9:45 a.m.: Little Nicaraguan girl brings me fruit from a nearby tree. I notice the locals eat a few before — must be safe. Take a huge bite. SALVATION. Just like a mango.
10:15 a.m.: Group member catches me using a stick to rattle mysterious plant off remote branches. The 11 or 12 in reach are already deep within my digestive system.
3:02 a.m.: Feel like I need to pee, but also feel like I can’t open my eyes. This must be a dream.
6:30 a.m.: Group mates rustle and coax me to get out of bed on time. After no response, they rip sheets off. *Gasp*
6:31 a.m.: Someone leads me to a mirror and holds a warm washcloth against my face as I pry open a crusty left eyelid. I nearly jump at the stranger looking back at me. Think Kirstie Alley meets sandpaper.
7:45 a.m.: Group leaders tell me to stay calm as they walk me down the dirt road to the health center we had toured a few days before as an example of “third world medical care.”

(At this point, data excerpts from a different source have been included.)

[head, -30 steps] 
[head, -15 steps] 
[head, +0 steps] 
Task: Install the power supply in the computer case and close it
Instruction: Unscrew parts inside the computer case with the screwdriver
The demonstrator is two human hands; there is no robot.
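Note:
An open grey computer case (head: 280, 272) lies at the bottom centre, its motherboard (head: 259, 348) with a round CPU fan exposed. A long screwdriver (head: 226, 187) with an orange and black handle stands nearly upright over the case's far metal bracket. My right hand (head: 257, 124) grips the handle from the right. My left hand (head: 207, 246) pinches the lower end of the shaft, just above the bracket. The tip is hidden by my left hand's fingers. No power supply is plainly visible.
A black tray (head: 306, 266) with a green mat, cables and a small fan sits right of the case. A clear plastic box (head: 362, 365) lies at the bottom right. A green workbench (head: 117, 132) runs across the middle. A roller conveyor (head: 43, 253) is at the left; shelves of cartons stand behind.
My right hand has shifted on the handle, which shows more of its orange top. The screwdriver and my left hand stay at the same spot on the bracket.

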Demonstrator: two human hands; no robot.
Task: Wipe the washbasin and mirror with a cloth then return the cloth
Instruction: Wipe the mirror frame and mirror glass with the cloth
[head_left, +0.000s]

10:00 a.m.: A dog grazes my leg as I sit on the hospital bed, and a man hobbles in and tries to sell me beads and peanuts. My vision’s blurry but I can make out a sign that reads “Symptoms of Cholera.” Does cholera still exist?!!

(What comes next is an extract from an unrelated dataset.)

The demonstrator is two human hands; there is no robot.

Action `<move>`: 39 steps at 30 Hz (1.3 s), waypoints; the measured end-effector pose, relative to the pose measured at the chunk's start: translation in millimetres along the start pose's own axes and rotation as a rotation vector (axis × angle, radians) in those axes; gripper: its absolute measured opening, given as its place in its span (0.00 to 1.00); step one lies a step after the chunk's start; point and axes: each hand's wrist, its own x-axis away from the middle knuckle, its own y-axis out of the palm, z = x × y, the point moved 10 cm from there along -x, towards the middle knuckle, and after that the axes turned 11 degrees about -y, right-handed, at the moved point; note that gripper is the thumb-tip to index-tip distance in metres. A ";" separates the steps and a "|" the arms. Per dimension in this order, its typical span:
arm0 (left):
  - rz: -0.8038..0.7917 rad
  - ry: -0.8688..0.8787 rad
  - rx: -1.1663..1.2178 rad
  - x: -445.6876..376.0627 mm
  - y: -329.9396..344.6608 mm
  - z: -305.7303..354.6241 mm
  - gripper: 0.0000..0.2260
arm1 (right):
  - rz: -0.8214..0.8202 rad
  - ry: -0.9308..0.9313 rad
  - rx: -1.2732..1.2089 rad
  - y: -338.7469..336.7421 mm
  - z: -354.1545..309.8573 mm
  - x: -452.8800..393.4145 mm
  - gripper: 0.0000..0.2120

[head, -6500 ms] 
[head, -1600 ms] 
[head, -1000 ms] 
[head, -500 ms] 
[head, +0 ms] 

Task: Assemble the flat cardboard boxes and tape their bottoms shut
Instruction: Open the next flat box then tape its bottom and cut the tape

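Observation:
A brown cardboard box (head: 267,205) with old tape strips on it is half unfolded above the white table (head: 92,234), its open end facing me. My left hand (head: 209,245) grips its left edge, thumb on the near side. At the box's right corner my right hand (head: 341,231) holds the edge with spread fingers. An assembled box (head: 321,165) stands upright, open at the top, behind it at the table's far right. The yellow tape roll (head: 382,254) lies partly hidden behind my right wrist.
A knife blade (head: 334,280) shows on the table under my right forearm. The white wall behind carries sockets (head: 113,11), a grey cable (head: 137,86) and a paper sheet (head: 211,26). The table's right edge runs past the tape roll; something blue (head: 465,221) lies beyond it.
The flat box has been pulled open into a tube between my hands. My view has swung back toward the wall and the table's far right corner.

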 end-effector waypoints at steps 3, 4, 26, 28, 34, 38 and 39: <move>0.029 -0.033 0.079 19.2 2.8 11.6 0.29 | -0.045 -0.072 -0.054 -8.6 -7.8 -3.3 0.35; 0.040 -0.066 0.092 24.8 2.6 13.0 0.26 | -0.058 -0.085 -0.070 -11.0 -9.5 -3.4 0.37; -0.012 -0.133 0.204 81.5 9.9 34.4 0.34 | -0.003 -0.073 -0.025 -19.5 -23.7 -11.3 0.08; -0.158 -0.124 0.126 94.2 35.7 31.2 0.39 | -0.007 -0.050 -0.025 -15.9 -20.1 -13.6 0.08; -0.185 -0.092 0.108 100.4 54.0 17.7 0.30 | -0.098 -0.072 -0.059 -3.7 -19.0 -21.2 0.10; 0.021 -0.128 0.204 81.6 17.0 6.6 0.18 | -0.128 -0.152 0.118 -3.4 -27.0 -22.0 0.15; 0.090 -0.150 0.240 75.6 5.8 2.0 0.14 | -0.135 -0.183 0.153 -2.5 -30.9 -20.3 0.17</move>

10:15 a.m.: After refusing to take a shot, the nurse — who appears younger than I do — demands that I leave.
10:30 a.m.: Instead of arriving back at my bed, I am surprised to realize my group leaders had guided me to a garden owned by the town elder — a natural medicine guru. Her “special” honey drips down my face. As the sticky 70–year–old woman reaches down my shirt, she begins to chant the names of vegetables in Spanish. I say a prayer of my own.
11 a.m.: Despite his best judgment, a sympathetic Nicaraguan customs official allows me on the plane home. Can’t wait for class tomorrow.